**Assignment**
Write the data out again, exactly as given.

**Available data**
"""

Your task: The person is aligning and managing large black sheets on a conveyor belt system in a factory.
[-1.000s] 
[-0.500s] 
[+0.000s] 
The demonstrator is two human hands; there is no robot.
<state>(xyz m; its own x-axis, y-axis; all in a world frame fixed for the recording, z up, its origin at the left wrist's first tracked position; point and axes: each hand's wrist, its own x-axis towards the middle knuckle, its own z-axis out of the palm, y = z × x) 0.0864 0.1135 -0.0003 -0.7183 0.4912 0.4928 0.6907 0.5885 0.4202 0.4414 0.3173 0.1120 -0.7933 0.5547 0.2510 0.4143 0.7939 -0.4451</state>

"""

**Written answer**
Your task: The person is aligning and managing large black sheets on a conveyor belt system in a factory.
[-1.000s] 
[-0.500s] 
[+0.000s] 
The demonstrator is two human hands; there is no robot.
<state>(xyz m; its own x-axis, y-axis; all in a world frame fixed for the recording, z up, its origin at the left wrist's first tracked position; point and axes: each hand's wrist, its own x-axis towards the middle knuckle, its own z-axis out of the palm, y = z × x) 0.0864 0.1135 -0.0003 -0.7183 0.4912 0.4928 0.6907 0.5885 0.4202 0.4414 0.3173 0.1120 -0.7933 0.5547 0.2510 0.4143 0.7939 -0.4451</state>

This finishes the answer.